Too often, therefore, temporary accommodation is not local. I have met a family who are being housed in Birmingham. Another family moved about 20 miles away, but the wage earner, the father, is a restaurant worker and finishes work after public transport has stopped, so he cannot get back to his family at night. There is an impact on children in relation to changing schools. Should they not change schools and carry on with the two-hour journeys each way, or should they decide that their new temporary home may be permanent for some time and therefore change schools? Making such a decision is stressful for the children—it is difficult for their educational outcomes—and for their parents.

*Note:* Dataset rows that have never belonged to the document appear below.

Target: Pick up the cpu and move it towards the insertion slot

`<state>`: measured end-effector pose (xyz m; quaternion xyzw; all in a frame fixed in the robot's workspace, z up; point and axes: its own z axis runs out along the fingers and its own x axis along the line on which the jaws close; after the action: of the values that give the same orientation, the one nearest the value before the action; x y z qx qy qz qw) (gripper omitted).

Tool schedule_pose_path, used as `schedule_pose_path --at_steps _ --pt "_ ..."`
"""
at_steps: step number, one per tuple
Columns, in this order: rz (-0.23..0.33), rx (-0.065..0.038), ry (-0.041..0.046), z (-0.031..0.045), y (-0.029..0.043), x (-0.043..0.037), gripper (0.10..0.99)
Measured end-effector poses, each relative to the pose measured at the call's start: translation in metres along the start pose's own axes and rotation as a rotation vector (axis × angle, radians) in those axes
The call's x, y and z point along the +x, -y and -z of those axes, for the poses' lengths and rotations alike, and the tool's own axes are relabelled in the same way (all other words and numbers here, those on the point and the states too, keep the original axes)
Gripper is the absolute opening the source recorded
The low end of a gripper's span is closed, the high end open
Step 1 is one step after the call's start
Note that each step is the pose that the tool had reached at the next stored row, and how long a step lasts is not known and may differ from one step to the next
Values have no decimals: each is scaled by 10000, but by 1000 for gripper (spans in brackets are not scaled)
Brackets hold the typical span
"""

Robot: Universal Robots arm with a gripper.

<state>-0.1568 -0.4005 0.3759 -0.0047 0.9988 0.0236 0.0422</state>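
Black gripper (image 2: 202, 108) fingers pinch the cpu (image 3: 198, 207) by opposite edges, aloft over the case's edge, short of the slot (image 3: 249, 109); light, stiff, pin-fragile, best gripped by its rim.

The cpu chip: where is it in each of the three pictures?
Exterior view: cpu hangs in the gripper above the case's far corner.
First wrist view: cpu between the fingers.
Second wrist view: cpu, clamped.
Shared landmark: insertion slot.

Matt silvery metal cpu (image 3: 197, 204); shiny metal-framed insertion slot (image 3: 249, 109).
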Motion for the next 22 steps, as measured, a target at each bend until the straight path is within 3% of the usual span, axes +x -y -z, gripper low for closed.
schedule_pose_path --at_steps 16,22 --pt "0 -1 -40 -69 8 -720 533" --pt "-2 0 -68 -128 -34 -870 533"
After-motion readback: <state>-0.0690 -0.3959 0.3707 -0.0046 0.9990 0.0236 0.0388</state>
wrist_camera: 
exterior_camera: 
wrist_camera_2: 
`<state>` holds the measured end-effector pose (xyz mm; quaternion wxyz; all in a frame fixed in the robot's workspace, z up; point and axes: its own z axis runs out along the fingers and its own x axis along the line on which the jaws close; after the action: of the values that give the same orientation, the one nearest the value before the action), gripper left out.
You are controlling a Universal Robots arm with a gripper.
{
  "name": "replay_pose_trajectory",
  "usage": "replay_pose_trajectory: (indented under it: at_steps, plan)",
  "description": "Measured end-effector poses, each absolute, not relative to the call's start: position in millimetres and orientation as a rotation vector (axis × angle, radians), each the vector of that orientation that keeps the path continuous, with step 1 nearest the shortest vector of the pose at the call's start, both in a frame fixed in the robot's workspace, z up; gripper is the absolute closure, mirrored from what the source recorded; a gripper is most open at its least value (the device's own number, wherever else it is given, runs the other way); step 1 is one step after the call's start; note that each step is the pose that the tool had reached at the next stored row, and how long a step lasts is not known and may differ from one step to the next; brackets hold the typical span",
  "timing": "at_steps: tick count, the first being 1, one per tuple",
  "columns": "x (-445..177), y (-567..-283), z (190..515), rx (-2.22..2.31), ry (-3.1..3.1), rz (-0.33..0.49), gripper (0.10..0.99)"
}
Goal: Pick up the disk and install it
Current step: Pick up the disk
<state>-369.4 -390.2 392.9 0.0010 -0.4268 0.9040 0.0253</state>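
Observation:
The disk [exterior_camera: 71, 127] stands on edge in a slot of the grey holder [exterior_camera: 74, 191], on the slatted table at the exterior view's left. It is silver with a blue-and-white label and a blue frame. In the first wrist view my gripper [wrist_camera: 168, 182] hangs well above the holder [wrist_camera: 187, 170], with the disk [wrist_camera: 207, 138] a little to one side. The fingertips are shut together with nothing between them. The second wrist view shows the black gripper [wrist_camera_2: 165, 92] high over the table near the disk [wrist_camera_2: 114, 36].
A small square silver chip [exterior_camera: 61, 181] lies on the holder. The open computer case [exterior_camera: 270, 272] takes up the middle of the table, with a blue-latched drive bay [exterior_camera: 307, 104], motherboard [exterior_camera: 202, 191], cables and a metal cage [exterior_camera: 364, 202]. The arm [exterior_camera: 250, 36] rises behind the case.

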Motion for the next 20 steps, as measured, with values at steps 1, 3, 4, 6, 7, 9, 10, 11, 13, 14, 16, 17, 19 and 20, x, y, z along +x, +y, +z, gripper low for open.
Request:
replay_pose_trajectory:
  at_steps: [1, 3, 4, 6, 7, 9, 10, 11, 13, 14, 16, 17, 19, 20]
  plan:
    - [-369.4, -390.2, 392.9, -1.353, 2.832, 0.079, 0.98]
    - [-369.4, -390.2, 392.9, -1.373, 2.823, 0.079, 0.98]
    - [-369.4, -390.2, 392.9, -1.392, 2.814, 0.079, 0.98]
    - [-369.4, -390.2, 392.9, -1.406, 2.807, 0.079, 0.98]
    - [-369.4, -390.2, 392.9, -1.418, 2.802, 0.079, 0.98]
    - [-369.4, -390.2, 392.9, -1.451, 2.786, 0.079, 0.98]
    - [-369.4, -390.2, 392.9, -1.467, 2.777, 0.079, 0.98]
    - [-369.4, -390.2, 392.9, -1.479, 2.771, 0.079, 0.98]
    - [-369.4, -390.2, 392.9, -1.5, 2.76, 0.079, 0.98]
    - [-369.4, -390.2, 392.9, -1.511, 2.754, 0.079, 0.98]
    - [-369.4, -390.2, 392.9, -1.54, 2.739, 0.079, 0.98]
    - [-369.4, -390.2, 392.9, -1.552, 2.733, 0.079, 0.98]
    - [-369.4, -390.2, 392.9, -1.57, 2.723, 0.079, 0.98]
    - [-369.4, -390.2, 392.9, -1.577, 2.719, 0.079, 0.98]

What about people, many of whom I have met in my surgery, with medical needs, those whose children have special educational needs or those whose already severe mental health is getting worse with the stress? Should they shift their kids and their clinic or consultant when the local authority moves them to temporary accommodation a long way away, or should they fight their case with housing officers for some of the already too little local accommodation that is available locally?

There is an issue about what is local. If people seek help or advice from their MP, who is their MP: how long do they have to be in temporary accommodation before the MP of their last permanent home is no longer their MP and is no longer empowered to respond to their approach? I think we will have to take up this matter in the House, because it is confusing when we are trying to deal with casework or have casework referred to us involving someone from another authority.

Let me turn to the quality and suitability of temporary accommodation. I had a family expecting their fourth child living in one room in a bed and breakfast for months. I have had families living in homes that are damp, that are dangerous and where the repairs are inadequate. There are homes that are inaccessible for those with disabilities or that are unsuitable for children with special needs such as autism.

Temporary accommodation is becoming more unaffordable, as landlords in west London expect a higher return. The local housing allowance cap has fallen, so the local authority is left finding the difference between the rent and the amount that the Department for Work and Pensions is prepared to pay. It is not just non-working families who are suffering here, but working families as well. We should not be using taxpayers’ money to fund housing benefit to pay the high rents of temporary accommodation and to line the pockets of private landlords.

Local authorities are forced to take drastic action to reduce the demand for temporary accommodation, including tightening up the rules on the duty to house. In Hounslow, if a person is served with an eviction notice but leaves their home before the bailiffs arrive, they will be defined as intentionally homeless and therefore will not receive any help from the council in finding a place in a B&B or temporary accommodation as it will have discharged its duty to house. Too many families think that they are doing the right thing by planning ahead, but are then not helped by the local authority.

Hounslow has been reducing the use of temporary accommodation in the private sector by using council properties that are waiting to be repaired, but the funding should be available to make those homes adequate for permanent social-rent letting, rather than for temporary housing.

Temporary accommodation should be just that—temporary, a stopgap, and used for a short period. That was what temporary accommodation was when I was first a councillor and when need and supply of affordable accommodation balanced out. Temporary accommodation is not the solution to the housing crisis in this country. The solution lies in the delivery of adequate, truly affordable, social-rented housing. Instead of blaming the previous Labour Government for the problem, this Government should act now.